Impacto bilionário e escalonado
O cálculo foi feito pela Associação Brasileira de Grandes Consumidores de Energia (Abrace), entidade que representa setores como siderurgia, mineração, papel e celulose, e divulgado pela Folha com exclusividade.
Se o projeto for aprovado, as novas medidas criarão uma despesa anual inesperada de R$ 44,2 bilhões na conta de luz a partir de 2032. Somando as flexibilizações na lei de desestatização da Eletrobras, o aumento subiria para R$ 54,9 bilhões a partir de 2035.
Os novos custos seriam aplicados de forma escalonada, e o aumento médio tarifário acumulado ficaria na casa de 11%. Considerando o prazo de validade dos contratos, o gasto totalizaria R$ 1,2 trilhão em novas despesas, ou R$ 1,5 trilhão incluindo as mudanças na lei da Eletrobras.

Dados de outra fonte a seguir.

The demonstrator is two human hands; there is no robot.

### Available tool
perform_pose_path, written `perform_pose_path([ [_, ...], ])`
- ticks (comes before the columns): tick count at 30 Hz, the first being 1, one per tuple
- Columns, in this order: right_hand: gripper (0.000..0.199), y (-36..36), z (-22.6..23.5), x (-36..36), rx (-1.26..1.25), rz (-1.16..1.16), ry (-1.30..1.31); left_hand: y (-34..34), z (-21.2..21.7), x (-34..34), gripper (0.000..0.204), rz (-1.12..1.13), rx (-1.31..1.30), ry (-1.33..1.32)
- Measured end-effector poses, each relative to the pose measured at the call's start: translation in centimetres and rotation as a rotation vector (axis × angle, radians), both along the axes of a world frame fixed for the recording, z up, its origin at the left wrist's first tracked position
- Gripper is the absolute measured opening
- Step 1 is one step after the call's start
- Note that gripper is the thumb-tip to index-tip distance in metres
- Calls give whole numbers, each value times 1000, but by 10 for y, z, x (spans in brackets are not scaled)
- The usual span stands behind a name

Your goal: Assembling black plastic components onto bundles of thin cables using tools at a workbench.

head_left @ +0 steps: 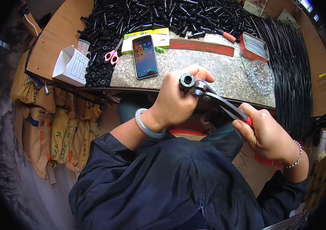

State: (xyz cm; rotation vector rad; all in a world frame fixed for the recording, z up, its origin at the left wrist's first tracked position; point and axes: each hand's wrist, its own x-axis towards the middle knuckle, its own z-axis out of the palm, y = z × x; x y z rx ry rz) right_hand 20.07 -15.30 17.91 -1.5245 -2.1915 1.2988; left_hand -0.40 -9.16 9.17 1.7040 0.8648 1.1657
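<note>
My left hand [172, 100], a pale bangle at its wrist, is closed round a dark tubular part [187, 80]. The round open end of the part points up toward me; its lower length is hidden in the fingers. From the right, my right hand [265, 134] grips a pair of pliers [224, 102] by the red handles. The plier jaws are right beside the tube, near my left thumb and fingers. Whether they pinch anything small there cannot be made out. Both hands are raised over the table's near edge.
A phone [145, 57] leans on a yellow box [162, 37]. Pink-handled scissors [112, 56] and a white carton [71, 65] stand left. Black parts [151, 15] heap at the back. Right are a red tin [254, 46], a clear dish [260, 78] and long black rods [291, 76].
</note>
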Motion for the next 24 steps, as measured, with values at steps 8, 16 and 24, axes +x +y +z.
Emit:
perform_pose_path([
  [8, 24, 3, -29, 2, 149, -63, 27, 6, 26, -6, 24, 24, -176, -39],
  [16, 40, 31, -167, 41, 712, -313, -531, -35, -52, 6, 31, 104, -39, -76],
  [24, 52, 37, -179, 37, 1004, -344, -676, -53, -176, -6, 40, 166, 170, 152],
])
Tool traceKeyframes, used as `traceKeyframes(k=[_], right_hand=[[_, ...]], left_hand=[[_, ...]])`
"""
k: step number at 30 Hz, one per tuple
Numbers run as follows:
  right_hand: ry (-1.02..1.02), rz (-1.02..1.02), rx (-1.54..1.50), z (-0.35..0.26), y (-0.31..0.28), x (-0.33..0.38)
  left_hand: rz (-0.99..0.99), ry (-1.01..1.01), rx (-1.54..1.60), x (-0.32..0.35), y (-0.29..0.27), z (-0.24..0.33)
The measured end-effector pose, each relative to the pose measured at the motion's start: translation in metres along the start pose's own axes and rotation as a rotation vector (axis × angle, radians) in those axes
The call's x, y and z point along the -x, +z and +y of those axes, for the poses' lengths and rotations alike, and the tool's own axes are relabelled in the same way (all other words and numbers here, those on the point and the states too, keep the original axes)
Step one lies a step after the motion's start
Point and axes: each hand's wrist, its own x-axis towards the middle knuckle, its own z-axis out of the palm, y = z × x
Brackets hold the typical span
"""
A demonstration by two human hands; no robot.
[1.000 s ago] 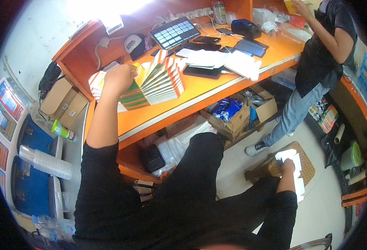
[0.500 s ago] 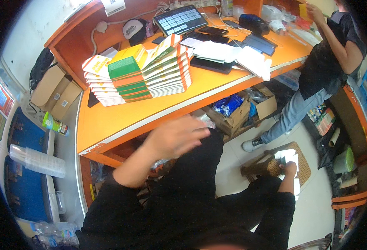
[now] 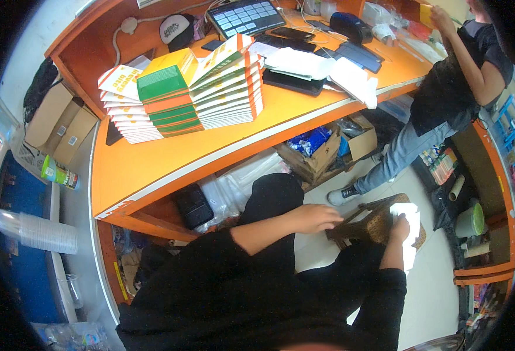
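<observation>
My left hand (image 3: 316,219) is over my knee, empty, its fingers stretched out toward the stool. At the right, my right hand (image 3: 399,230) grips some white folded sheets (image 3: 409,245), overexposed so their exact kind is unclear. They lie over the edge of a low woven stool (image 3: 375,221). On the orange counter (image 3: 146,167) stands a fanned stack of printed paper food boxes (image 3: 169,105), white, green, orange and yellow, apart from both hands.
Along the counter are loose white papers (image 3: 301,63), a tablet (image 3: 245,17) and a cap (image 3: 175,30). Below it sit an open carton (image 3: 316,146) and clear plastic packs (image 3: 228,190). Another person (image 3: 444,88) stands at the right. Stacked plastic cups (image 3: 38,231) are at the left.
My left hand has come down and rightward from near the counter edge toward the stool. My right hand keeps hold of the white sheets. The whole view has shifted slightly.
</observation>
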Motion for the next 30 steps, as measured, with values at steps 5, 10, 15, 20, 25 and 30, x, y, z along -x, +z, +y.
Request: traceKeyframes(k=[5,10,15,20,25,30], right_hand=[[0.071,0.021,0.100,-0.015,-0.025,0.011],[0.128,-0.006,0.200,-0.018,-0.029,0.007],[0.160,-0.023,0.280,-0.015,-0.023,0.003],[0.209,0.024,0.364,-0.018,-0.022,0.003],[0.154,0.111,0.429,-0.018,-0.025,0.004],[0.155,0.113,0.421,-0.014,-0.024,0.002]], left_hand=[[-0.218,-0.170,0.013,-0.026,0.035,-0.025],[-0.329,-0.183,0.025,-0.022,0.056,-0.034],[-0.318,-0.200,0.019,-0.021,0.058,-0.033],[-0.332,-0.191,0.043,-0.019,0.061,-0.033],[-0.337,-0.211,0.036,-0.018,0.065,-0.035],[-0.353,-0.249,0.038,-0.014,0.067,-0.039]])
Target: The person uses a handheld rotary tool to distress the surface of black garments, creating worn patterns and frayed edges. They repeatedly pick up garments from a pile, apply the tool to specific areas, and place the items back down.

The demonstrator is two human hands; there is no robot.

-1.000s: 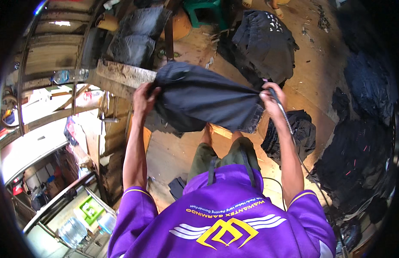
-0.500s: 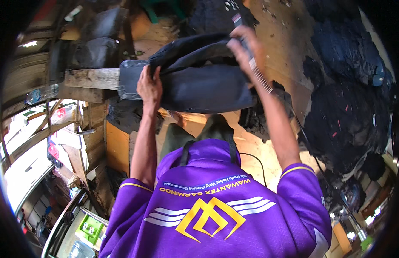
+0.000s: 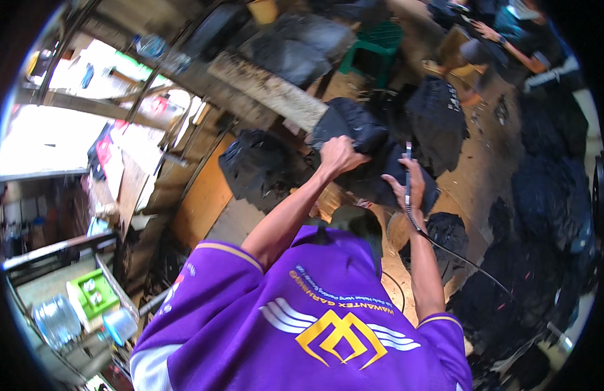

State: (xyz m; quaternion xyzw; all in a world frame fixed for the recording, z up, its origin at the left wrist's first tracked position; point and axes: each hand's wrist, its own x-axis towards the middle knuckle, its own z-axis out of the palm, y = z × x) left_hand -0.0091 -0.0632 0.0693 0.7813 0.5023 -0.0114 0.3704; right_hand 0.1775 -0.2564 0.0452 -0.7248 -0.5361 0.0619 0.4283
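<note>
The left hand [image 3: 339, 155] has its fingers clenched on the upper fold of a dark garment [image 3: 370, 156], held up in front of the person; the right hand [image 3: 411, 186] presses its fingers against the garment's lower side while gripping a thin black tool [image 3: 408, 171] whose cord [image 3: 464, 260] trails down to the right; a rough wooden plank [image 3: 269, 91] lies just behind the garment; more dark garments [image 3: 438, 124] crowd the floor [image 3: 477, 169] beyond; a green stool [image 3: 373, 45] stands farther off.
</note>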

Tramitação relâmpago e votação esvaziada
O procedimento para a elaboração das medidas foi atípico. Em 14 de julho, o senador Eduardo Gomes (PL-TO) foi designado relator, mas devolveu a matéria por estar deixando a comissão.
A relatoria foi transferida a Hermes Klann (PL-SC), que apresentou o substitutivo. Usando os cinco minutos finais de uma reunião, Klann leu apenas a síntese do relatório, e o texto foi aprovado em votação simbólica, com a sala já esvaziada.
Agora, a matéria segue para análise do plenário do Senado.
Distorção tarifária e efeito nos negócios
O planejamento da expansão do setor elétrico é responsabilidade do Executivo, e propostas legislativas como o PL 5.017 são vistas por especialistas como uma distorção baseada em lobby, sem avaliação de necessidade e custo.
A imposição de projetos como térmicas em locais sem infraestrutura de transporte de gás pode levar a ineficiências que recairão sobre todos os consumidores. Para o setor produtivo, o impacto será sentido em regiões que dependem de energia competitiva, como o noroeste paulista, onde indústrias e comércios já operam com margens apertadas.
Exemplo de ineficiência
Um exemplo prático citado por Paulo Pedrosa é a exigência de construir térmicas onde não há rede de gasoduto ou linha de transmissão, o que encareceria ainda mais a conta final.
Perguntas Frequentes
Qual é o projeto de lei que pode aumentar a conta de luz e o que ele propõe?
O PL 5.017/2019, originalmente focado em descontos para irrigação e poços semiartesianos, agora inclui a contratação compulsória de PCHs e térmicas a gás e flexibilizações na lei de desestatização da Eletrobras, conforme substitutivo aprovado no Senado.
De quanto será o aumento na conta de luz se o PL 5.017 for aprovado?
Segundo estimativas da Abrace, o aumento tarifário acumulado seria de 11%, com nova despesa anual de R$ 44,2 bilhões a partir de 2032, podendo chegar a R$ 54,9 bilhões com as mudanças da Eletrobras, totalizando até R$ 1,5 trilhão ao longo dos contratos.
Por que as medidas do PL 5.017 são chamadas de “jabutis zumbis”?
O presidente da Abrace, Paulo Pedrosa, as batizou assim por serem antigas demandas de lobby que insistem em retornar, como a exigência de térmicas onde não há gasoduto; se aprovadas, geram custos permanentes ao consumidor, enquanto os lobistas “ganham para sempre”.